Last November, the New York City apartment where prominent journalist Barbara Walters lived for 30 years, up until her death in December of 2022, went into contract. But in a surprise turn of events, the Upper East Side unit was quietly placed back onto the market on January 9 at $16.995 million—almost $1 million dollars less than the $17.75 million for which records show the contract was signed. A report by the New York Post claims that the prospective buyer simply walked away from the deal and their enormous deposit. The luxury abode, which sits in a historic 1925-build on the edge of Central Park, first hit the market with a $19.75 million price tag in April. It had dropped to $17.8 million in September before the mystery buyer scooped it up.
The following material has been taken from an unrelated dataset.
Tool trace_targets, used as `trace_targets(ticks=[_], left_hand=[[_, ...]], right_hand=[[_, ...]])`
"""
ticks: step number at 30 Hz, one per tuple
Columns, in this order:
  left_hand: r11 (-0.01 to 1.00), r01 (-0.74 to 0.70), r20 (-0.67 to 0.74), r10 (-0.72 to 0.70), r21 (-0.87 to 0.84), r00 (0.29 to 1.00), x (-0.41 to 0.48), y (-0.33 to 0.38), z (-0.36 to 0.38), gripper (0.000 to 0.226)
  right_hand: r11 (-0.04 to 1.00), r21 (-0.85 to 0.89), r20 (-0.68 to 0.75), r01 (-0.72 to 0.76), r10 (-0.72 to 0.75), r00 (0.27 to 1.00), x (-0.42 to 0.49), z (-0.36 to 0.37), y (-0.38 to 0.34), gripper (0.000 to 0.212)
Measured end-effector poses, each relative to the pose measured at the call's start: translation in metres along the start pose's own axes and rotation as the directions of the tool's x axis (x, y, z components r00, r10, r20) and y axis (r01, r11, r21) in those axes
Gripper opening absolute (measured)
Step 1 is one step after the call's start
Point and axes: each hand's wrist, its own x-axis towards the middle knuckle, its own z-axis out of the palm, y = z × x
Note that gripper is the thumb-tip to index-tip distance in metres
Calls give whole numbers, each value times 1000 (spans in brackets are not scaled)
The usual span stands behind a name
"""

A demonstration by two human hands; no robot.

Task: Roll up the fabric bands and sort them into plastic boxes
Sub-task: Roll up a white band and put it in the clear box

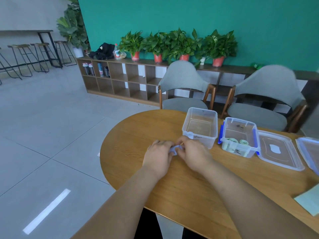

The home is listed with Compass. A Compass representative confirmed the re-listing but did not disclose a reason for the soured deal.
Listing images of the almost 100-year-old unit show a full-floor apartment with 10-foot-high ceilings. “The scale of the entrance gallery and rooms, the views to Central Park at just the perfect height, and the knowledge that so many wonderful dinner parties and meetings have happened [here] make this a most unique residence,” the listing states.
Walters’s taste in decor ran between classical—evidenced by items like traditional floral drapes and antiques—and modern. The listing images show an embrace of contemporary style, with pieces like her red-lacquered bookshelf and Eames chair covered in red leather, which were inside her study.
Walters was a known collector, and her five-bedroom, five-bathroom home was brimming with treasures from around the world. On November 6, Bonhams held a live auction of the groundbreaking news anchor’s $8 million trove which included furniture, several lots of precious jewels, like the ruby and diamond floral brooch she wore when photographed with Audrey Hepburn at a 1991 event, and a collection of 19th-century American paintings by artists like John Singer Sargent and William Merritt Chase.
“From the way she dressed to how her dinner table was set and the people she gathered in her home—every detail was personal, and nothing was by accident,” close friend and former CNN producer Pamela Gross told The Hollywood Reporter of Walters’s curatorial style.